City transportation departments are filled with people raised in that tradition, the tradition of putting cars atop the transportation hierarchy. Lay out streets and, therefore, cities, first for the private vehicle and adapt everything and everyone else around that. Of course said street is not “suitable for a 30 km/h speed limit” (whatever the hell ‘suitable’ means in this circumstance). It was designed for 40 km/h and is easily driven along at 50 km/h. That was the whole point.
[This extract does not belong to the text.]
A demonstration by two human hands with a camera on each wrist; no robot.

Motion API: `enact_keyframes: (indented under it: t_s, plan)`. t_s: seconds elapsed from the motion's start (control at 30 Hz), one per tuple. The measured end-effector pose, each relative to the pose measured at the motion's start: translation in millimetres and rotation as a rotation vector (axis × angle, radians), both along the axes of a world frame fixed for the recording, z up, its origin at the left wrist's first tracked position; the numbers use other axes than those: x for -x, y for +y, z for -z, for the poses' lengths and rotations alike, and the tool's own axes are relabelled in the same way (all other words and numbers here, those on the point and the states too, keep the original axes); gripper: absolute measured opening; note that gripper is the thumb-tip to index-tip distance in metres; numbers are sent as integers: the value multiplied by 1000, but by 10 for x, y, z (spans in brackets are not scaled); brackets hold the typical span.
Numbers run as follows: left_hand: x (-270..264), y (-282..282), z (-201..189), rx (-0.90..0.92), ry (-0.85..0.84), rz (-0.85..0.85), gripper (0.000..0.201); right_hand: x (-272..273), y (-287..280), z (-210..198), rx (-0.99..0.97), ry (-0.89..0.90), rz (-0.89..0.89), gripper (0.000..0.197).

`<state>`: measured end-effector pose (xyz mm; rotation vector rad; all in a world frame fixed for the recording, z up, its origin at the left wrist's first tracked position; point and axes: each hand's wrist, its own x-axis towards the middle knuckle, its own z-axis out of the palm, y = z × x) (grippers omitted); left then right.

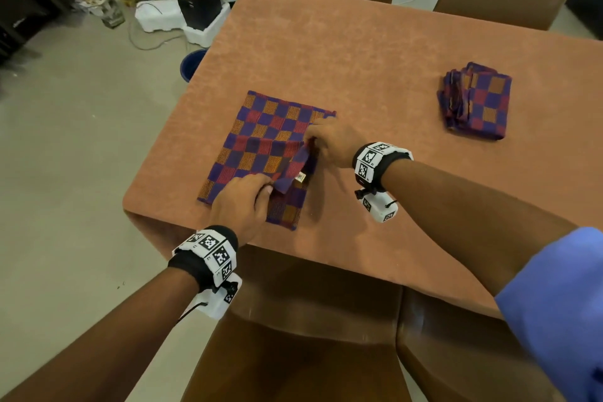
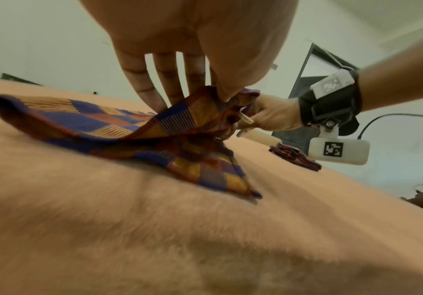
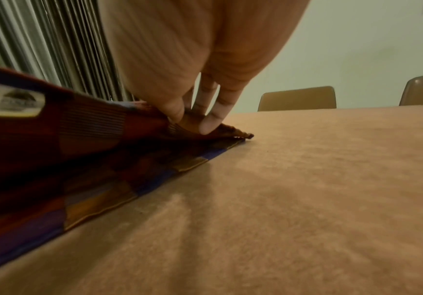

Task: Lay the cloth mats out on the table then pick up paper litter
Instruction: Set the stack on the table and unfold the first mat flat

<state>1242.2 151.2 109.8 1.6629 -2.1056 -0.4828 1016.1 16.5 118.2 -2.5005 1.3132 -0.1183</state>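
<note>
Unfolding of the first checkered mat [image 1: 261,147], near the table's [image 1: 375,52] front-left corner: my left hand [image 1: 243,202] pinches the raised flap's near edge, my right hand [image 1: 332,147] pinches its far edge. Next, I judge, the flap must be drawn rightward and flattened. The folded mat stack [image 1: 474,101] waits well apart. Only the head view shows no paper litter on the table; the right wrist view shows fingertips [image 3: 209,123] on the corner.

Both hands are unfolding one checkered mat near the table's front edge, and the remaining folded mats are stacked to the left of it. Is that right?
Not quite. The folded mats sit to the right of the checkered mat, not the left, as the head view shows. The rest holds: the left hand and right hand are both unfolding that mat near the table's front edge.
</note>
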Motion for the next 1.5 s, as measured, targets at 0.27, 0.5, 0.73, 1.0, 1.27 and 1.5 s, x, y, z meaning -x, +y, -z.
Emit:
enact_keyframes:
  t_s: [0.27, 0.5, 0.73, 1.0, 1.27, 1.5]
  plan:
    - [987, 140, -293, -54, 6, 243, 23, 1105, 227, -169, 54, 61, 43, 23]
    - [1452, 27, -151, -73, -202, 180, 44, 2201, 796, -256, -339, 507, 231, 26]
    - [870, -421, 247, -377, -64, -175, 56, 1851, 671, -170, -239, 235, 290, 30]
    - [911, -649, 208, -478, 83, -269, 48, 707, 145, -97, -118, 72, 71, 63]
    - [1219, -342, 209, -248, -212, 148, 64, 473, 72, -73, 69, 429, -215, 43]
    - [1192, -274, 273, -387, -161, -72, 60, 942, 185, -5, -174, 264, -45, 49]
That is the status quo. Changing it means challenging it. Drop the speed limit to 30 km/h and then slowly redesign the streets to physically enforce the lower speed limit. Narrow the streets. Give back the extra space to other users, pedestrians and cyclists. Flatten out our transportation hierarchy.
Drivers won’t put it up it, we’re informed, matter-of-factly.
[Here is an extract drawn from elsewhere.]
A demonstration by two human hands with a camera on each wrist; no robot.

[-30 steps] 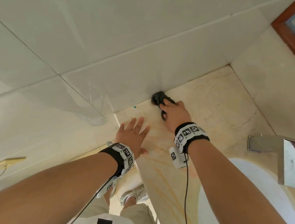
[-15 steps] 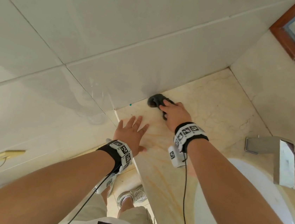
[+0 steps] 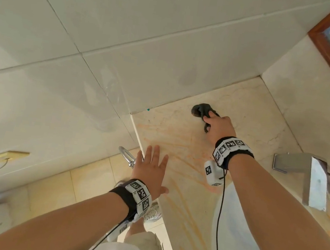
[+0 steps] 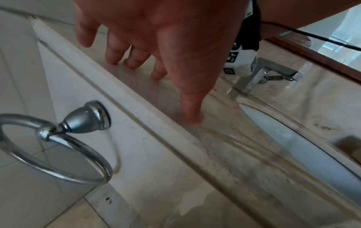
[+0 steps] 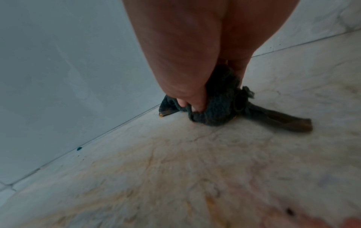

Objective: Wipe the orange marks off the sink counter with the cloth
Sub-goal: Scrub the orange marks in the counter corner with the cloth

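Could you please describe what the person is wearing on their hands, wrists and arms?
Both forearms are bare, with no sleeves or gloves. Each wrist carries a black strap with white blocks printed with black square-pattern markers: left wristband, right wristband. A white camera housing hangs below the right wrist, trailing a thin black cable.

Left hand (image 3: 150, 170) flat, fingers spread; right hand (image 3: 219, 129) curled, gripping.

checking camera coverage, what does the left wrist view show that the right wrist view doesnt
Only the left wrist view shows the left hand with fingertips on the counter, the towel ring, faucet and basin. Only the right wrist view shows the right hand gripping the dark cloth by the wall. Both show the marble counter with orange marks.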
“…an unsuitable speed limit could result in widespread disregard or non-compliance by motorists,” writes city staff. “The resulting variation in operating speeds of vehicles could result in a less safe environment for pedestrians and cyclists and increase the risk of collisions.”
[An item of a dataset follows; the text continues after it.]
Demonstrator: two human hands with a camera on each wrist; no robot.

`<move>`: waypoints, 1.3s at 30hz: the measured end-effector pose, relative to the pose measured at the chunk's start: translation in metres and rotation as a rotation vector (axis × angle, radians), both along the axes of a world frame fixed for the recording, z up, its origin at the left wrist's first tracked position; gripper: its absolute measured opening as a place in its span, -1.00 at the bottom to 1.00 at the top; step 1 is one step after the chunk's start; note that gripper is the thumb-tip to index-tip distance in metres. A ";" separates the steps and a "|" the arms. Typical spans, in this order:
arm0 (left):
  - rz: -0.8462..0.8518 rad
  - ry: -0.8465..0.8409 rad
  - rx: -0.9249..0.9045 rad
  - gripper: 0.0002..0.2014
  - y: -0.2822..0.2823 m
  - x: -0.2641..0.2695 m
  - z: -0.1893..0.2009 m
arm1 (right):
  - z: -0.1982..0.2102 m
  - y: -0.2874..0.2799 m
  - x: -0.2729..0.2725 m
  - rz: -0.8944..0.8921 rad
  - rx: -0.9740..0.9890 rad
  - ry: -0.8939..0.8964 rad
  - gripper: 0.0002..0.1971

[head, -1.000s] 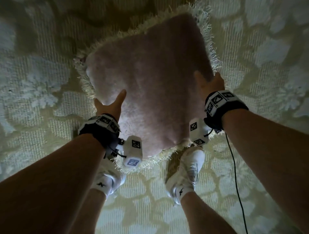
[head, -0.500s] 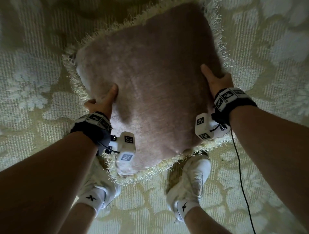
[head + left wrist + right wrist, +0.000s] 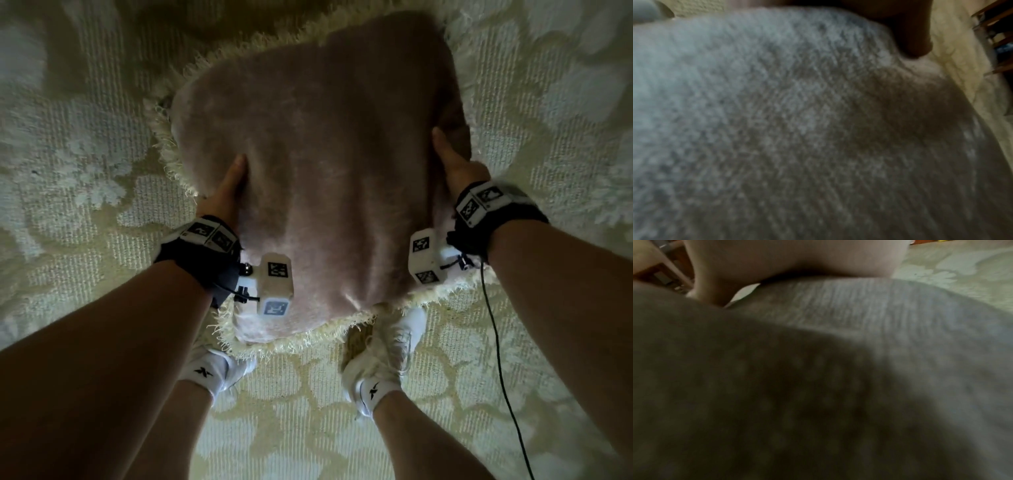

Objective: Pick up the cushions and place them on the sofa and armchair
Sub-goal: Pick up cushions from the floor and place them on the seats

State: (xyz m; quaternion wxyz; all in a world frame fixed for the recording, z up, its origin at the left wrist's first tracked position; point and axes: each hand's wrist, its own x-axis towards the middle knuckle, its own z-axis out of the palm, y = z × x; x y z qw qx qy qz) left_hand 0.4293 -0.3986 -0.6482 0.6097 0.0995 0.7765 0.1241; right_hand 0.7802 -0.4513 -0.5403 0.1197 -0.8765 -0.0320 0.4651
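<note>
A square pale pink plush cushion [image 3: 318, 164] with a cream fringe is held up above the carpet in the head view. My left hand [image 3: 227, 186] grips its left edge, thumb on top, fingers hidden underneath. My right hand [image 3: 455, 161] grips the right edge the same way, thumb pressing into the fabric. The cushion's fabric [image 3: 797, 129] fills the left wrist view, with my left thumb [image 3: 910, 32] pressed into it. In the right wrist view the cushion [image 3: 859, 353] fills the picture below my right hand [image 3: 787, 261]. No sofa or armchair shows.
A cream carpet [image 3: 85, 154] with a pale floral pattern lies under everything. My feet in white shoes [image 3: 380, 346] stand just below the cushion. A black cable [image 3: 496, 342] hangs from my right wrist. Wooden furniture legs [image 3: 995, 40] show at the far right of the left wrist view.
The cushion has come up off the carpet and closer to me. Both hands closed in on its side edges, thumbs pressing deeper into the plush.
</note>
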 end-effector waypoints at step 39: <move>0.998 0.433 0.814 0.25 -0.163 -0.325 0.827 | 0.740 0.079 -0.417 0.702 0.929 0.425 -0.33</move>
In most other circumstances, that would be taken as a threat.
Reducing speed limits won’t change motorist behaviour which ‘could result in a less safe environment for pedestrians and cyclists and increase the risk of collisions’. Better keep drivers happy or else. An angry or frustrated driver is a dangerous driver.
I love to play my rock ‘n’ roll music way loud wherever I go, whenever I want. Nobody better tell me when and where I can play my rock ‘n’ roll music way loud. That would make me angry and frustrated. So angry and frustrated, I’d punch anybody who tells me to turn it down.
Public Works and Infrastructure chair, Jaye Robinson, brushed aside the need to lower speed limits on downtown streets, pointing out that 90% of collisions involving pedestrians and cyclists, and 85% of the resulting fatalities happen on arterial roads which, for me, suggests maybe we should look at improving pedestrian and cyclist safety on arterial roads not ignore trying to improve it downtown. 15% of pedestrian and cyclist fatalities as collateral damage, acceptable losses in our ongoing war on the car.
Or as Rob Ford famously put it: “My heart bleeds for them but at the end of the day, it’s their own fault.”
Like the Gardiner East debate a couple weeks ago, drivers and their hardcore apologists cannot fathom a world where their transportation priorities do not take precedence over those of everyone else. Even a less wild-eyed reactionary than the Toronto Sun editorial board, the National Post’s Chris Selley, eye-rolled at the critics of John Tory, calling the push against keeping the 1.7 kilometre eastern bit of the expressway elevated, “overblown in quantity and misbegotten in kind”, a decision that doesn’t “matter all that much”. What’s a few hundred million dollars in lost development potential, untold amounts of property tax revenue and a decade, more or less, of painstaking waterfront planning in the face of the intractable demands of car drivers?
Any pushback against those is seen as radical, unreasonable and unworkable. Change that cannot be countenanced for fear of the ensuing chaos which will inevitably follow. (It’s always with the chaos.) As A Matter Of Fact, I Do Own The Road, says the bumper sticker. Driving as some sort of divine right rather than a granted privilege.